Another way to improve ventilation is to let a little air out of the cuff of the endotracheal tube to allow some passive CO2 removal.

To improve secretion clearance, get a new ventilator. But seriously…this is not a great mode of ventilation for the bronchiolitic with massive amounts of secretions. Each time you suction you’ll lose recruitment. The volume diffusive respirator can be a better option for those patients.5

It is often necessary for a child to be paralyzed to tolerate this mode of ventilation. 

Proning is also an option; although, this should be done very carefully with all hands on deck to prevent accidental extubation as the patient is turned over in bed.

If HFOV is so great at improving gas exchange AND is lung-protective, why don’t we use it all the time?

HFOV is not a normal way to breathe and in many cases a child must be paralyzed to tolerate it and allow the ventilator to do the work. This can lead to increased morbidity.

Additionally, if you are holding open the lungs it can have a negative effect on heart function. It can decrease return of venous blood to the right side of the heart and cause hypotension.

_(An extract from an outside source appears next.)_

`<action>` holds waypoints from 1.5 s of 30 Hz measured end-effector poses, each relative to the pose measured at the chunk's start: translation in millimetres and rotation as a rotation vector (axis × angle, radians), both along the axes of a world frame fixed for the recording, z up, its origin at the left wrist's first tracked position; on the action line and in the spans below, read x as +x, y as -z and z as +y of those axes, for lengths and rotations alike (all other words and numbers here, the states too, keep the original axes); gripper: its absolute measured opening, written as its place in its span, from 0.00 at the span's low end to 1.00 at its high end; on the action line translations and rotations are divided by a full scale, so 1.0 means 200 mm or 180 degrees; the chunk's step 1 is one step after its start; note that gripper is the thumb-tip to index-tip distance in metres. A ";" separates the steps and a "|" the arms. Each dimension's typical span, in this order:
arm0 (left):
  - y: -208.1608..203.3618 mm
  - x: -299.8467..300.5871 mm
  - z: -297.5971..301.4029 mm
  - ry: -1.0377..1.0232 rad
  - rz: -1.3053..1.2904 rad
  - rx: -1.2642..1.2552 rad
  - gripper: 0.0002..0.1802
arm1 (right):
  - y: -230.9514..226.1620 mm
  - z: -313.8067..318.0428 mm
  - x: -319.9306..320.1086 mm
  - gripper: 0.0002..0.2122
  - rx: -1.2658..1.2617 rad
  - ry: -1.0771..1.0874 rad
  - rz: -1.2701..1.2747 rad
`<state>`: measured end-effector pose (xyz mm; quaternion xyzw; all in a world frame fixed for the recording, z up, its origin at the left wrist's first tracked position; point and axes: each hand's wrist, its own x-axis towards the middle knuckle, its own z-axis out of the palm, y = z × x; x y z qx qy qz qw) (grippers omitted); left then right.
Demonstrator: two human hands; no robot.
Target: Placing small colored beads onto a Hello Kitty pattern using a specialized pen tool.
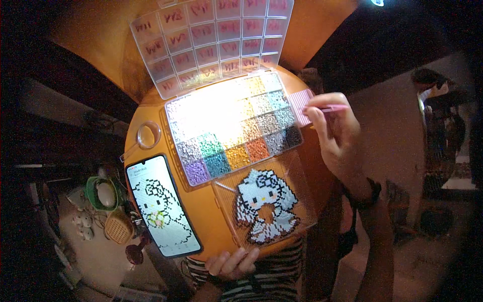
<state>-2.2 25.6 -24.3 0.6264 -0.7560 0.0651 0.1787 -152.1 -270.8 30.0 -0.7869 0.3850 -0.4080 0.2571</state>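
My right hand (337,126) is at the right of the table, closed on a slim pink stick-like tool (333,108); whether it is tweezers or a pen I cannot tell. Its fingertips hover at a pink ribbed tray (301,103) beside the bead box. My left hand (232,262) lies at the near table edge, fingers stretched out and holding nothing, close to the near edge of a clear pegboard (307,216). On the pegboard sits a bead picture (266,201) of a white long-eared character with a dark-patterned bow, black outlines and a bare orange-brown patch in its middle.
A compartmented bead box (216,166) stands open, its clear lid (206,38) tilted back; bright glare hides part of it. At left lie a phone (166,234) showing the pattern and a small clear round dish with a handle (149,135). Baskets (119,227) stand lower left.
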 end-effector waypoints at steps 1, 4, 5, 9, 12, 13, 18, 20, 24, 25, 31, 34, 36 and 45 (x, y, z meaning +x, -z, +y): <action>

As previously mentioned, it is not a great mode of ventilation with lots of secretions because when you insert a suction catheter into the airway, you cut the airflow delivery and de-recruit all that lung you’ve gained!

The Debrief

In the right patient, HFOV is a good mode of ventilation to support oxygenation and decrease ventilator induced lung injury. Hopefully, in the coming years we will have more information to support (or not!) the use of this device in critically ill patients with respiratory failure.

References

  1. Arnold JH, Hanson JH, Toro-Figuero LO, Gutiérrez J, Berens RJ, Anglin DL. Prospective, randomized comparison of high-frequency oscillatory ventilation and conventional mechanical ventilation in pediatric respiratory failure. Crit Care Med. 1994 Oct;22(10):1530-9. PMID: 7924362.
  2. Ferguson ND, Cook DJ, Guyatt GH, Mehta S, Hand L, Austin P, Zhou Q, Matte A, Walter SD, Lamontagne F, Granton JT, Arabi YM, Arroliga AC, Stewart TE, Slutsky AS, Meade MO; OSCILLATE Trial Investigators; Canadian Critical Care Trials Group. High-frequency oscillation in early acute respiratory distress syndrome. N Engl J Med. 2013 Feb 28;368(9):795-805. doi: 10.1056/NEJMoa1215554. Epub 2013 Jan 22. PMID: 23339639.
  3. Young D, Lamb SE, Shah S, MacKenzie I, Tunnicliffe W, Lall R, Rowan K, Cuthbertson BH; OSCAR Study Group. High-frequency oscillation for acute respiratory distress syndrome. N Engl J Med. 2013 Feb 28;368(9):806-13. doi: 10.1056/NEJMoa1215716. Epub 2013 Jan 22. PMID: 23339638.
  4. Kneyber MCJ, Cheifetz IM, Curley MAQ. High-frequency oscillatory ventilation for PARDS: awaiting PROSPect. Crit Care. 2020;24(1):118. Published 2020 Mar 27. doi:10.1186/s13054-020-2829-3. PMID: 32216813.
  5. Carman B, Cahill T, Warden G, McCall J. A prospective, randomized comparison of the Volume Diffusive Respirator vs conventional ventilation for ventilation of burned children. 2001 ABA paper. J Burn Care Rehabil. 2002 Nov-Dec;23(6):444-8. Doi: 10.1097/00004630-200211000-00011. PMID: 12432322.